The best African news of the century came from The Gambia last week.

It said; “Gambia moves to dump English as national language”.

This is the first evidence that Africans are becoming aware of their bondage and how to untie their chains.

The wonderful news goes further to explain that “Gambia’s president has said he wants to implement a policy change that would shift the country’s language from English to a local language.

“We no longer subscribe to the belief that, for you to be a government, you should speak English language. We should speak our language,” President Yahya Jammeh said during the swearing in ceremony of Gambia’s new Chief Justice that was aired on state-run Gambia Television Service.

The announcement comes months after Gambia announced it was withdrawing from the Commonwealth, a collection of 54 nations made up largely of former British colonies, saying it would “never be a member of any neo-colonial institution”. Precisely, I am clapping for Gambia. My joy knows no bounds that a small African country is leading the way in challenging the colonial bandits on their most virulent legacy in the continent that creates the formidable barrier between us and our destiny. Against this background, Nigeria is ideologically insensitive and poor.

The United Kingdom is fighting back! It recently warned its citizens of what it called “ rising anti-British rhetoric from the Gambian President” who last year accused Gambia’s former colonizers (UK) and the United States of organizing coup attempts in Gambia. The allegation was denied. But at least it repelled them.

In retaliation and to over-awe Gambia, the UK has mounted vicious attack on The Gambia for alleged human right abuses. It cited the execution in Gambia of nine death-row convicts by firing squad in August 2012.

Amnesty International, toeing the same British line, resisting the removal of the English language also condemned Jammeh’s government on allegations of cracking down on dissent and targeting political opponents and sexual minorities for arrest and detention, among other alleged abuses. And you wonder: why the Europeans think we must speak their language and let our own die as a condition for associating with us?

The European Union is at loggerhead with The Gambia and has threatened to suspend its aid if the country’s alleged human rights situation is not improved. Jammeh, who came to power in a military coup in 1944, said the UK has no “moral platform” to talk about human rights.

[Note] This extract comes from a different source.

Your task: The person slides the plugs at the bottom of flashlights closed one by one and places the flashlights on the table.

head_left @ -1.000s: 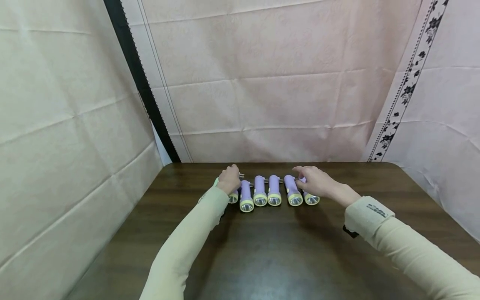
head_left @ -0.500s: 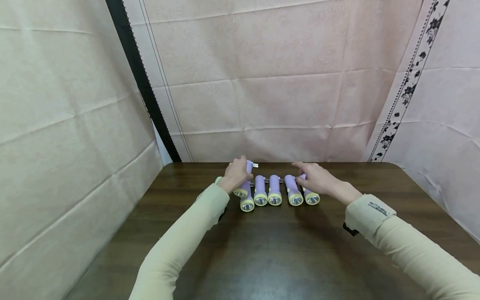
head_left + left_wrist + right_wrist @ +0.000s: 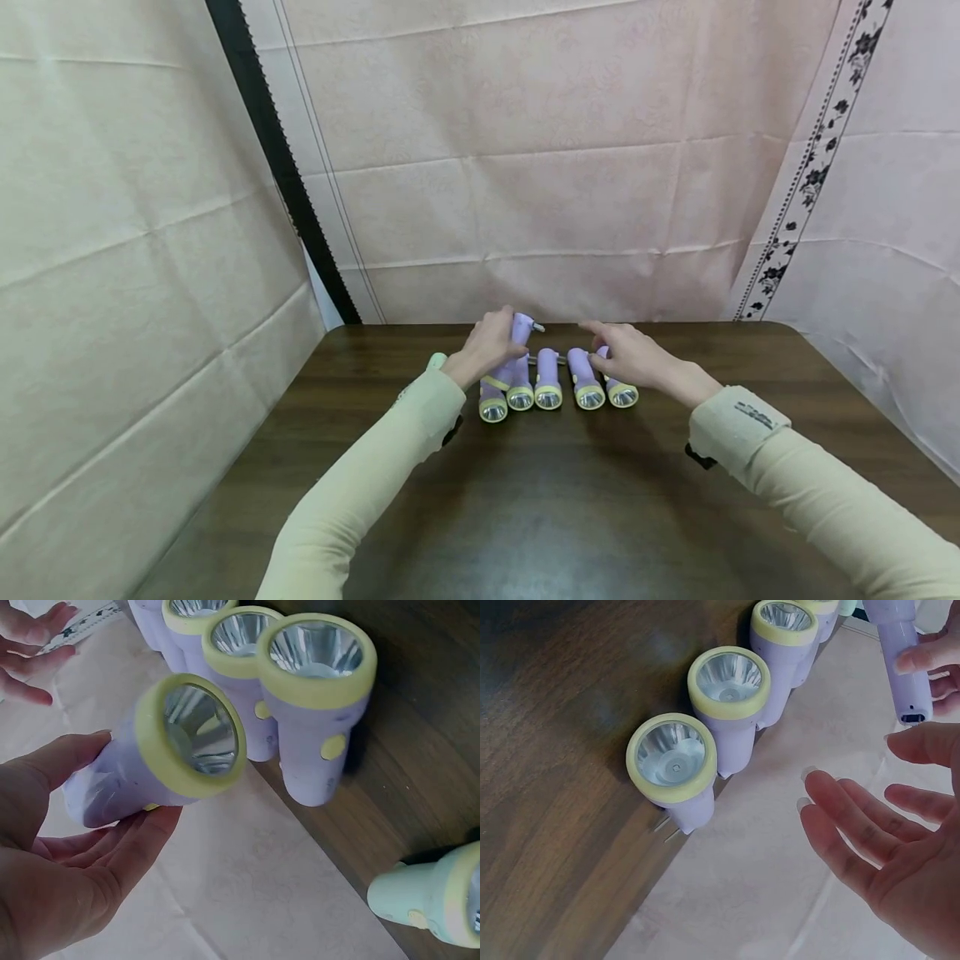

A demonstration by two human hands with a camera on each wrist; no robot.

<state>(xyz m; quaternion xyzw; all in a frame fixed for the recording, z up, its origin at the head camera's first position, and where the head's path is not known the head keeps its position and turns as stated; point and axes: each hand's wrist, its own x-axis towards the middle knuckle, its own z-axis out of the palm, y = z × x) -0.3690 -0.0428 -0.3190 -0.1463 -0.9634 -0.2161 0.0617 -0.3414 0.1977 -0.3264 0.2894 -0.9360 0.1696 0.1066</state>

“What brought the British to the Gambia in the first place when Gambia was bigger than it is now was trading (plundering) in ivory because the Gambia had a lot of elephants”, he said.“They wiped out all the elephants and ended up selling Africans”. Gambia is a small West African country with a population of 1.8million people.

Over the years, the Gambia passed from hand to hand between Portugal, France and England, who claimed ownership of the people and their country. Portuguese sailors were the first Europeans to reach the River Gambia in 1455. In 1588 the Portuguese sold to the English merchants, exclusive trading rights along the river. In 1618, King James I of England granted a charter to a company formed for exploiting The Gambia and the Gold Coast (Ghana). This company, in the name of trading, ravaged and plundered the area and took their loot home to England. In about 1660, James of Courland acquired from a local chief an island, later known as Fort James Island, about 27 km. up the river, where he erected a fort. Then and for long afterwards that area of the low Gambia was important for the slave trade. Kunta Kinte, who was taken from there as a slave to America, started a family whose history is described by the descendant, Alex Haley in Roots, and Jaffure, Kinte’s town has become a tourist attraction for Afro-Americans.

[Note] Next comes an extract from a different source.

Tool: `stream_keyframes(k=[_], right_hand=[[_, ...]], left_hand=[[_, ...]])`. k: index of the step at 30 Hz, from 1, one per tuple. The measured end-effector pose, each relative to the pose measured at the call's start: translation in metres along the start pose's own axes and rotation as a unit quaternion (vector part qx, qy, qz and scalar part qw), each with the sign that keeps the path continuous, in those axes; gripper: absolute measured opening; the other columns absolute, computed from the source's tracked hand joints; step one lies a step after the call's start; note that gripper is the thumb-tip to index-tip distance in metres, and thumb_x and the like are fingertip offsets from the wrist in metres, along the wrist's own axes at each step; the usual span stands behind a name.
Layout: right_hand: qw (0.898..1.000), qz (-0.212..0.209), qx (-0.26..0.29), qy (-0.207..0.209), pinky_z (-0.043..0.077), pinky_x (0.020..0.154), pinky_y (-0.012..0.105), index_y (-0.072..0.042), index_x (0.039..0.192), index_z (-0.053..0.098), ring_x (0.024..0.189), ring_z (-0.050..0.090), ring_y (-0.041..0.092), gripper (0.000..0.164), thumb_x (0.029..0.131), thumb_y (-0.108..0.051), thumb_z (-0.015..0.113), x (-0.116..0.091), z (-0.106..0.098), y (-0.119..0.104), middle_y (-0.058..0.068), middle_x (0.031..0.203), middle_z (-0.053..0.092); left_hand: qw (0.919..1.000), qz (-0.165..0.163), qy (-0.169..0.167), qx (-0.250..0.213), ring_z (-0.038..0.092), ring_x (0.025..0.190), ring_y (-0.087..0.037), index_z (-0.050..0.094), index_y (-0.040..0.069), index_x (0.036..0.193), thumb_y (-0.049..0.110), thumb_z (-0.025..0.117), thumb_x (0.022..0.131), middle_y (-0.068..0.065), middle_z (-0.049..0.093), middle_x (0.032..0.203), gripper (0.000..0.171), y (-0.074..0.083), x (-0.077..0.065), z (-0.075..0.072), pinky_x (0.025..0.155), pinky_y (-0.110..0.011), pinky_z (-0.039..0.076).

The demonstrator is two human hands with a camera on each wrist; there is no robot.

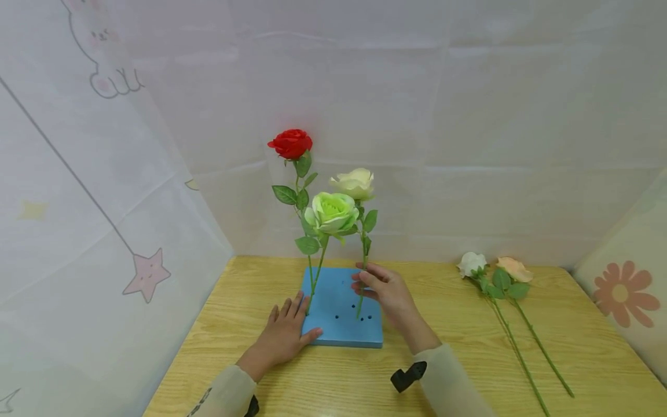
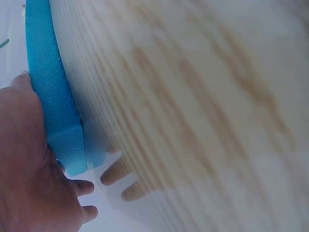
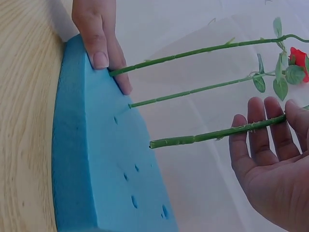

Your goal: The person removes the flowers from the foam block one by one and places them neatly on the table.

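My right hand pinches the green stem of a cream rose between thumb and fingers. In the right wrist view, the cut end of that stem hangs just off the surface of a blue foam block. My left hand rests on the block's left front corner, its fingers spread and the thumb on top. A red rose and a pale green rose stand in the block's left part, close to the left fingers. Several small holes dot the block's top.
A white rose and a peach rose lie on the wooden table to the right, stems toward the front. Pale printed cloth hangs behind and at both sides.
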State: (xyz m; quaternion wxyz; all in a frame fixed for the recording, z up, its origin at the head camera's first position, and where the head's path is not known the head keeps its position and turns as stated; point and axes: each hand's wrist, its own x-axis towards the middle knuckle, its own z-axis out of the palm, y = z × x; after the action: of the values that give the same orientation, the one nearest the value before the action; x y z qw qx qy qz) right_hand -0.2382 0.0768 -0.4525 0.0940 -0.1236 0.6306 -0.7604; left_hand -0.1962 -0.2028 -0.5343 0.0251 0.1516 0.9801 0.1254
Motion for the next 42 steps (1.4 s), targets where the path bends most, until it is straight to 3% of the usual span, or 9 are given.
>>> stream_keyframes(k=[4,11,16,23,36,42], right_hand=[[1.000,0.006,0.000,0.003,0.056,0.095,0.043,-0.004,0.140,0.060,0.100,0.072,0.023,0.044,0.101,-0.023,0.066,-0.004,-0.009,0.000,0.011,0.114,0.073],[1.000,0.009,0.003,0.001,0.056,0.095,0.044,-0.001,0.143,0.056,0.099,0.071,0.022,0.048,0.101,-0.023,0.066,-0.013,-0.026,-0.002,0.020,0.121,0.068],[1.000,0.014,-0.012,0.006,0.057,0.093,0.044,-0.003,0.141,0.058,0.097,0.071,0.024,0.046,0.101,-0.024,0.065,-0.018,-0.040,0.000,0.012,0.115,0.070],[0.999,0.032,-0.027,0.008,0.057,0.091,0.048,-0.006,0.139,0.061,0.095,0.072,0.026,0.044,0.100,-0.027,0.066,-0.027,-0.054,-0.001,0.015,0.118,0.068],[0.998,0.050,-0.048,-0.004,0.057,0.089,0.053,-0.005,0.147,0.051,0.094,0.072,0.032,0.054,0.101,-0.029,0.065,-0.046,-0.083,-0.001,0.012,0.111,0.069],[0.996,0.060,-0.059,-0.003,0.058,0.087,0.049,-0.004,0.150,0.047,0.092,0.072,0.025,0.057,0.102,-0.030,0.063,-0.055,-0.097,0.001,0.011,0.115,0.069]], left_hand=[[1.0000,0.003,0.003,-0.005,0.022,0.151,-0.046,0.018,0.010,0.164,0.072,0.037,0.099,-0.014,0.012,0.170,0.092,0.000,0.000,0.000,0.116,-0.069,0.018],[1.0000,0.002,0.004,-0.001,0.020,0.152,-0.045,0.016,0.011,0.164,0.073,0.035,0.099,-0.013,0.009,0.170,0.092,-0.002,0.001,0.003,0.117,-0.069,0.016],[1.0000,0.003,0.002,-0.006,0.020,0.152,-0.045,0.017,0.011,0.164,0.073,0.036,0.098,-0.014,0.010,0.170,0.092,-0.001,0.001,0.002,0.117,-0.069,0.016],[1.0000,0.004,-0.001,-0.009,0.019,0.152,-0.045,0.016,0.011,0.164,0.071,0.038,0.099,-0.013,0.009,0.170,0.092,-0.002,0.001,0.002,0.117,-0.069,0.016],[1.0000,0.005,-0.001,-0.004,0.019,0.152,-0.045,0.016,0.011,0.164,0.073,0.036,0.099,-0.014,0.009,0.170,0.092,-0.002,0.001,0.001,0.117,-0.069,0.017],[1.0000,0.006,-0.002,0.000,0.019,0.152,-0.045,0.015,0.011,0.164,0.073,0.035,0.099,-0.014,0.009,0.170,0.092,-0.003,0.002,0.002,0.117,-0.069,0.017]])
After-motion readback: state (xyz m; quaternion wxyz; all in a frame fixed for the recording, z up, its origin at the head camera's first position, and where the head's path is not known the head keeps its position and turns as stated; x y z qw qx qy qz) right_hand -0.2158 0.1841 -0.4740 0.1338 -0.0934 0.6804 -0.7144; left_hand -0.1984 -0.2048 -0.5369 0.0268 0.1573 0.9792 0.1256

In about 1681, the French from their base at Goree, established an enclave at Albreda, on the north bank of the River Gambia, opposite Fort James Island.

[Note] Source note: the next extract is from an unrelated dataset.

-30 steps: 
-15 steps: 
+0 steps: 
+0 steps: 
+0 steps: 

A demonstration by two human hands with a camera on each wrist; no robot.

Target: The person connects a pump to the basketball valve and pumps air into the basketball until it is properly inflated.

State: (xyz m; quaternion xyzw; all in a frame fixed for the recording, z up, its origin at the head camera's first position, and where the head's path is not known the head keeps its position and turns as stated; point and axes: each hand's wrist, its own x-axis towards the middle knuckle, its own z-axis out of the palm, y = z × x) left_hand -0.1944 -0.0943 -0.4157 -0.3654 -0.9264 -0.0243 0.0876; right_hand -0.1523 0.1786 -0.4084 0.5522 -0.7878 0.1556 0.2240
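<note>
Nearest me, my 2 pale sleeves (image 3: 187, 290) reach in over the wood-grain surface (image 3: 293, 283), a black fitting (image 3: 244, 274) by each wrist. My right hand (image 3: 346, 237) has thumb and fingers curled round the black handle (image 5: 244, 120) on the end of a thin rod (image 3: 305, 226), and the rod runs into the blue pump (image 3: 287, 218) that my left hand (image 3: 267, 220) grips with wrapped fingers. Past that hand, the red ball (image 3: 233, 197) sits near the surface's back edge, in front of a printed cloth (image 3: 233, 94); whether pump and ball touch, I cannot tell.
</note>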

The French later captured the fort on four occasions. But at the treaty of Utrecht (1713), they recognized the English claim to Fort James Island and were themselves allowed to retain Albreda. In 1779, the French captured and destroyed the fort but the Treaty of Versailles (1783) gave the River Gambia to Britain while recognizing the French enclave of Albreda.

It is a lengthy history of tossing a people up and down as captives and possessions of human beings from another race and continent. To this, the Gambia president has said no. He is not setting up a huge party to celebrate this interference in the affairs of the Gambia.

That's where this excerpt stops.